*Por Beatriz Braga
Somos o resultado do que ouvimos e vivemos. Hoje tenho cuidado com o que falo na frente de uma criança porque me dei conta, já adulta, da influência do que absorvi na infância.
Quando uma tia aconselhou-me a jamais colocar uma amiga dentro de casa “porque ela vai roubar seu marido”, entendi que mulheres são rivais. Aprendi que “ser bonita” é uma obrigação feminina quando li de um dos meus escritores preferidos da adolescência, Vinícius, um pedido de desculpas às feias. Afinal, “beleza é fundamental”.
Marina Morena, Maria Chiquinha e Amélia me ensinaram que a maquiagem pode irritar o homem, que é proibido sair no mato sozinha e que mulher de verdade não tem vaidade. Você pode dizer que são apenas músicas inocentes, eu digo que é a visão do mundo sobre o papel que ocupamos nele.

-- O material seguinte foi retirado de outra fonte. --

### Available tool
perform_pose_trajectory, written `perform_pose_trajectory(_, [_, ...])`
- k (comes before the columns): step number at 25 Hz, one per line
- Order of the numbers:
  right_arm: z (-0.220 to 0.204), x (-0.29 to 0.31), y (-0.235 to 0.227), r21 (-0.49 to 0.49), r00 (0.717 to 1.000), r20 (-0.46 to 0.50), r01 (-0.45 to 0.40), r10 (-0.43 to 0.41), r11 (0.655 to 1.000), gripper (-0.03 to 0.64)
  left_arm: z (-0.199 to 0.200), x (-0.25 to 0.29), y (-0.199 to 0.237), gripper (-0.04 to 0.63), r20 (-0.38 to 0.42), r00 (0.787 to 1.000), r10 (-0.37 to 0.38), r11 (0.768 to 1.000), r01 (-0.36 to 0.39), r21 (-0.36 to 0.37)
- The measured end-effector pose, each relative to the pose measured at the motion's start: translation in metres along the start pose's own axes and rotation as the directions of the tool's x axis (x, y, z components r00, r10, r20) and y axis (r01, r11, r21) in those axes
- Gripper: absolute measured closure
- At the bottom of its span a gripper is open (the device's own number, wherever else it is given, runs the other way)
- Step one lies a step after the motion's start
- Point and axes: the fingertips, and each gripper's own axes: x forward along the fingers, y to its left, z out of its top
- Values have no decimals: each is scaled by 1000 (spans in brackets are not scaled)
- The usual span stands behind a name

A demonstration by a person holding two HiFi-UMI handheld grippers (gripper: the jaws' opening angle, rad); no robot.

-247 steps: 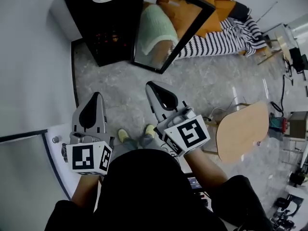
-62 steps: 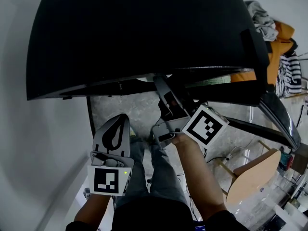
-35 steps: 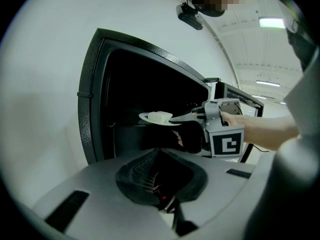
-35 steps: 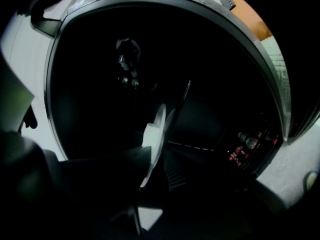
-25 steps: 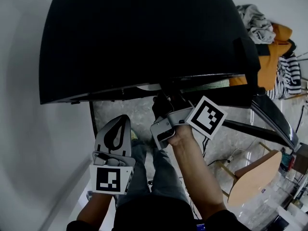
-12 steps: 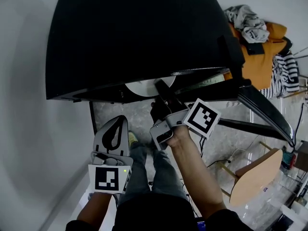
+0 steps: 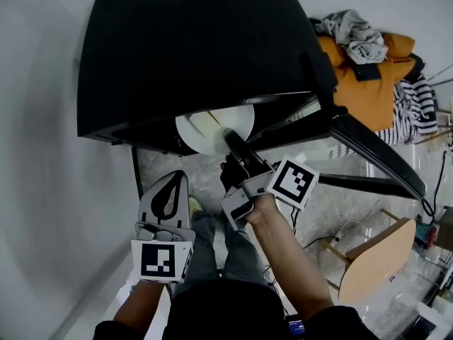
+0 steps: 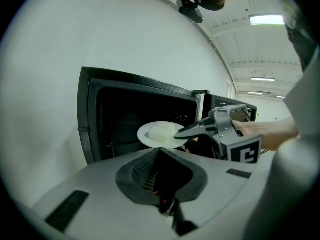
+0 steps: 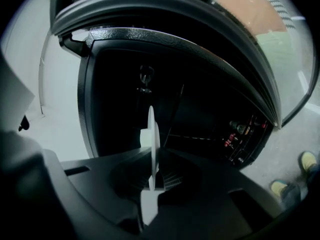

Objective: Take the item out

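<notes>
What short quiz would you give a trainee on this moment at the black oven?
1. True or false: the right gripper is clamped on the rim of the white plate.
2. What lies on the plate? A) a pale block B) a red cup C) nothing
3. Fill in: the door of the black oven stands ____.

Key: 1 true; 2 A; 3 open.
</notes>
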Motion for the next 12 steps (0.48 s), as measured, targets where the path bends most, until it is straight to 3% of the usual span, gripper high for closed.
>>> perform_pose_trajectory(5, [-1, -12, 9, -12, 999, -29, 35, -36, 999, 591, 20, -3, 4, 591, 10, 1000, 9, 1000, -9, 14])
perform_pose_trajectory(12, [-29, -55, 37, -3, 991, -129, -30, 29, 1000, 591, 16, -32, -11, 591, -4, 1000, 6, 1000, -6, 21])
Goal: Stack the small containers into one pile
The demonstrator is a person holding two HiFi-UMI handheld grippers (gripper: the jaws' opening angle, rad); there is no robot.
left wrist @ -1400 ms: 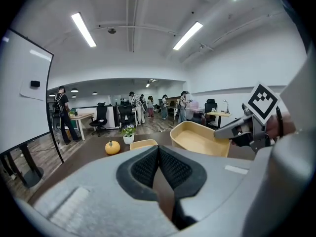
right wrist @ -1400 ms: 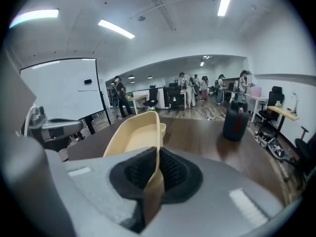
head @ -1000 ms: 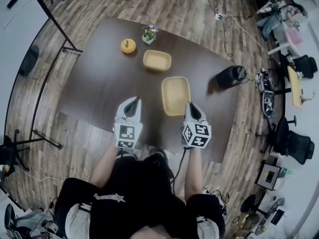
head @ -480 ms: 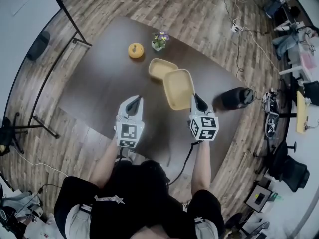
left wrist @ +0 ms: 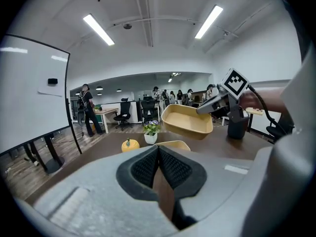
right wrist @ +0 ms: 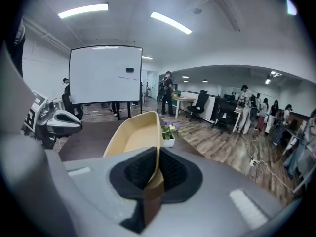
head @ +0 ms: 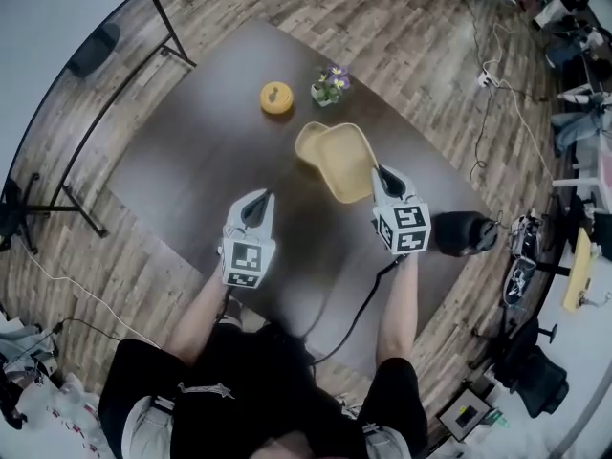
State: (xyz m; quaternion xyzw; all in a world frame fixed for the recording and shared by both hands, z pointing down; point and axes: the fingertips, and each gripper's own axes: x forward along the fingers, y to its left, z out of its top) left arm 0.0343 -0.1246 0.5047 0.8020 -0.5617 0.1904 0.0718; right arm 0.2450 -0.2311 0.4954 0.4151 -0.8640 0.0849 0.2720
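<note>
- Hovering over the table [head: 182, 170], the left gripper [head: 256, 202] has its jaws pressed together on nothing; it could not steady a sliding pile;
- the lower container [head: 306, 142] lies loose on the table; a skewed descent might shove it toward the flowerpot [head: 330, 86];
- the upper container [head: 349, 161] hangs tilted above it, pinched at one rim by the right gripper [head: 381, 173]; so thin a hold may let it swivel.

The person wears a black short-sleeved top [head: 258, 381] with a small white print. The left hand-held gripper [head: 256, 199] and right hand-held gripper [head: 381, 172] are pale grey shells with black ribbed pads [left wrist: 174, 168] (each carries a black-and-white marker cube [head: 244, 259]) — a black cable [head: 356, 316] hangs from the right one.
</note>
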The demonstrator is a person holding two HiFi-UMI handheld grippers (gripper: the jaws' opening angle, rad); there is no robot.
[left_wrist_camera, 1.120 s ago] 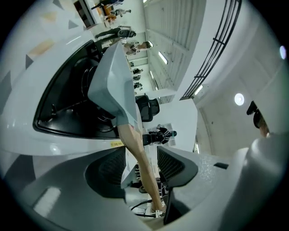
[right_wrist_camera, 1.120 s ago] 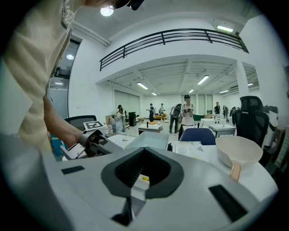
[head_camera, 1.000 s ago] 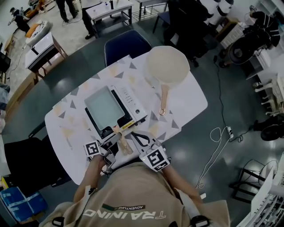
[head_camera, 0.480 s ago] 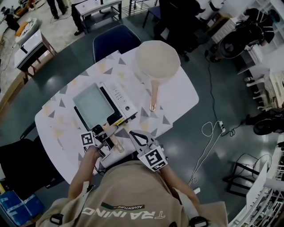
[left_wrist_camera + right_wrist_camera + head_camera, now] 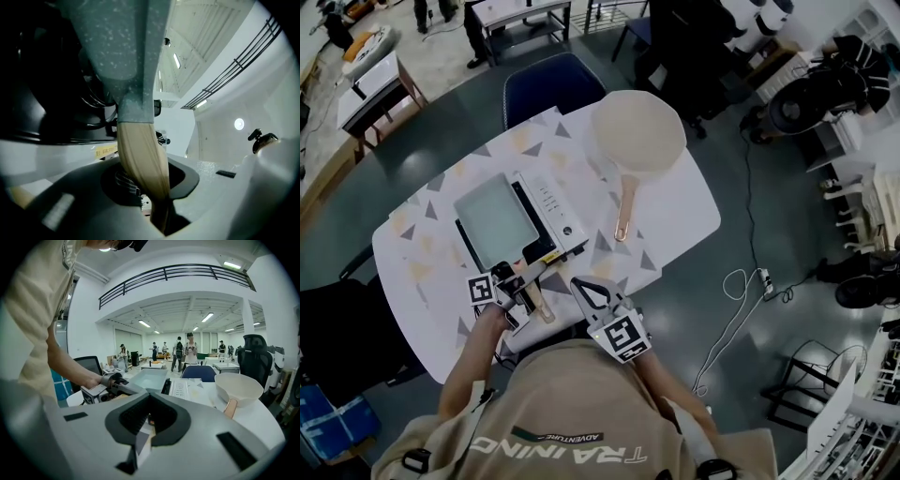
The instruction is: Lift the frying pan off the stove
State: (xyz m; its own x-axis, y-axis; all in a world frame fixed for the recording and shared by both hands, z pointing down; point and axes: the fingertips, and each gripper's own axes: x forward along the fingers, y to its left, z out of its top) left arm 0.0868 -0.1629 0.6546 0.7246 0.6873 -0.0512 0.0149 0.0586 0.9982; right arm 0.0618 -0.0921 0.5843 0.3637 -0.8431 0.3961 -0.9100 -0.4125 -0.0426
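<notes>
A rectangular grey frying pan (image 5: 494,221) sits on the white stove (image 5: 555,214) at the table's near side. Its wooden handle (image 5: 536,292) points toward me. My left gripper (image 5: 521,287) is on that handle, and its jaws are closing with the handle between them. In the left gripper view the handle (image 5: 140,159) runs down through the left gripper (image 5: 154,187) and the pads hug it. To the right of the handle, my right gripper (image 5: 578,281) hovers shut and holds nothing. The right gripper view shows the right gripper (image 5: 149,418), the pan (image 5: 149,377) and the left gripper (image 5: 110,385).
A round cream pan (image 5: 637,131) with a wooden handle lies on the table's far right part, also seen as the cream pan (image 5: 238,387). A blue chair (image 5: 553,82) stands behind the patterned table (image 5: 675,211). A cable (image 5: 741,300) lies on the floor to the right.
The left gripper's jaws have closed in around the wooden handle. The pan stays on the stove. The right gripper stays beside the handle.
</notes>
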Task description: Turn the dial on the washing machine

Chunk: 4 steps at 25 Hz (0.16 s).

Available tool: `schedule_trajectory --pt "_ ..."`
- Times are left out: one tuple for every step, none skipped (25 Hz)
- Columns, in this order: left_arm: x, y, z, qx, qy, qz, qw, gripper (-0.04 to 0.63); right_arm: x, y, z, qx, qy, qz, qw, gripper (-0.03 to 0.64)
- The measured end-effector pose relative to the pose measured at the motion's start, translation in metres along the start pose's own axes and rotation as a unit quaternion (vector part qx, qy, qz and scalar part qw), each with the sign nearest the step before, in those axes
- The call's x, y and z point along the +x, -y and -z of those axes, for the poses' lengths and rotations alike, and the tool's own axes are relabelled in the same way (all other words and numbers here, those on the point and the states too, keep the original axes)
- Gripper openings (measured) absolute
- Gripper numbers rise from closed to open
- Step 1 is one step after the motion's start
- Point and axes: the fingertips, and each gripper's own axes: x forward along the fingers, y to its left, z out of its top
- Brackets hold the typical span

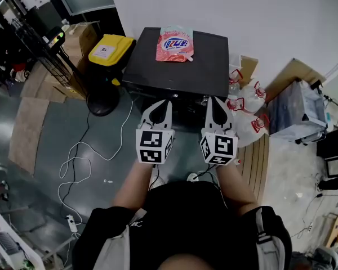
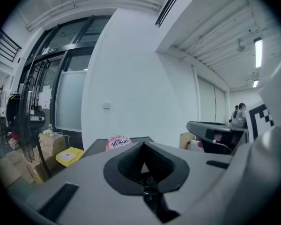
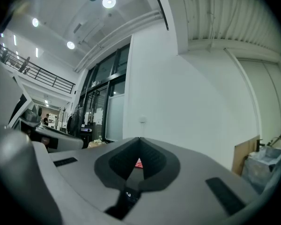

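**A:** What is the head view giving us that the gripper views are not?

**B:** The floor and the layout. The washing machine (image 1: 174,66) is standing against the white wall (image 1: 242,16), straight ahead of both grippers, with its dark top facing the camera. A clear storage box (image 1: 297,114) is sitting off to its right and a yellow bin (image 1: 110,49) is sitting to its left. White plastic bags (image 1: 245,114) are crowding its right front corner. A white cable (image 1: 79,162) is trailing across the floor.

**A:** And the dial?

**B:** I am not managing to pick it out. The front panel under the top's near edge is reading as one dark strip.

**A:** The grippers?

**B:** The left gripper (image 1: 164,103) and right gripper (image 1: 213,100) are being held side by side in front of the machine. Each one's own view is showing its jaws pressed together with nothing between them.

**A:** Anything only those views are catching?

**B:** The left gripper view is catching the pink detergent pouch (image 2: 118,143) lying on the machine's top, and a person (image 2: 241,114) far off at right. The right gripper view is showing only a red sliver of the pouch through the jaws' notch, plus a railing (image 3: 37,76) high at left.
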Motion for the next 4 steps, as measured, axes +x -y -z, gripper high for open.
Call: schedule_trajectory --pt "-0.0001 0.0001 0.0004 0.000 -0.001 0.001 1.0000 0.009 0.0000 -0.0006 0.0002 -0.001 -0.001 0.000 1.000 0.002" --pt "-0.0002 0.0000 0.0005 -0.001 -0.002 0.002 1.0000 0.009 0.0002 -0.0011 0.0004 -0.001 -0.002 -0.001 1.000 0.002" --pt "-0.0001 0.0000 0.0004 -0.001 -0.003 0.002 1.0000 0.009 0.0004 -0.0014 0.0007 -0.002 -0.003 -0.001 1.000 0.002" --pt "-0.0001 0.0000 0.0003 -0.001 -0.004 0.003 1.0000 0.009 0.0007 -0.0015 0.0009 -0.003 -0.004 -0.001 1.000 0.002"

Essa semana é mais um ano no qual 8 de março, dia internacional da mulher, significa, para mim, algo muito além de receber parabéns rasos ou de celebrar as lutas passadas que, hoje, nos deram o direito ao voto e a melhores condições de trabalho.
Não me tornei feminista por moda ou questão estética.
Tornei-me feminista porque vi necessidade. Porque estou cansada de enxugar lágrimas de mulheres causadas por homens que se acham donos dos seus corpos e suas liberdades. Ou porque passei a vida ouvindo histórias de mulheres brilhantes que não ganham salários justos, que são diminuídas, mortas, estranguladas por conta de seu gênero.
Tornei-me feminista porque aprendi a ser consciente dos meus privilégios, enquanto branca e classe média, e o movimento é interseccional. Tornei-me feminista porque, por mais que a bolha em que vivo seja cruel, além dela a situação é pior e é preciso continuar lutando.
Ao crescer, podemos descartar as influências ruins e enxergar, a nossa volta, a força que nos rodeia. No meu caso, havia a minha mãe que, desde que me entendo por gente, repete o mesmo conselho: “jamais dependa de homem nenhum, minha filha”.
Sou feminista, também, porque cansei de ver homens sofrendo por não se encaixarem no mito do macho-alfa. Tornei porque me coloquei, já faz um tempo, a ler muito e ouvir o quanto posso o que outras mulheres – negras, brancas, cis, lésbicas, trans – têm a dizer. E essa tem sido a minha maior revolução pessoal.
Tornei-me feminista ao desconstruir a noção tola de rivalidade, ganhei a beleza da sororidade. Com elas, aprendi que sairemos em florestas infinitas sozinhas, nos pintaremos se assim quisermos, mostraremos nossos corpos se for nossa vontade.
Renunciarei à Amélia de Maro Lago, seguirei com Lya, Simone, Luzilá, Allende, Clarice, Chimmamanda, Margaret, Alice Walker, Virginia, Angela, Nélida, Dickinson e quem mais encontrar pelo caminho.
Continuarei feminista para matar meus próprios machismos de cada dia. Não me sentirei distante das operárias russas que fizeram greve no século passado e que nos deram o 8 de março, porque o feminismo ainda tem uma longa jornada pela frente ao lutar contra os milhares de costumes que fazem da mulher um ser submisso.
A minha tia Benise – uma mulher sábia de cabelos brancos e mente em paz – me ligou, dia desses, para lembrar que o importante – apesar da minha raiva desse mundo torto – é não esquecer de ser feliz. Digo, pois, que justamente por isso seguirei feminista.
Para garantir a minha liberdade em construir meu próprio conceito de plenitude. Que ele não dependa do mercado, do meu corpo ou de um casamento bem sucedido. Que viver seja, até o derradeiro momento, criar uma alma mais livre, a melhor versão de mim mesma. Afinal, tornei-me feminista porque o movimento significa dar à mulher opções e não imposições.
Nesta semana de relembrar as conquistas do passado e a importância das pautas do presente, a todas as mulheres brasileiras e de todo o planeta, as de sutiãs aposentados ou não, as pintadas, as naturais, as donas do lar, as empregadas, as chefes, as com útero ou as que nasceram sem, as mães e as não maternais, meu desejo é um mundo no qual todas possam ser felizes.
E que isto signifique dizer: verdadeiramente donas de suas próprias felicidades.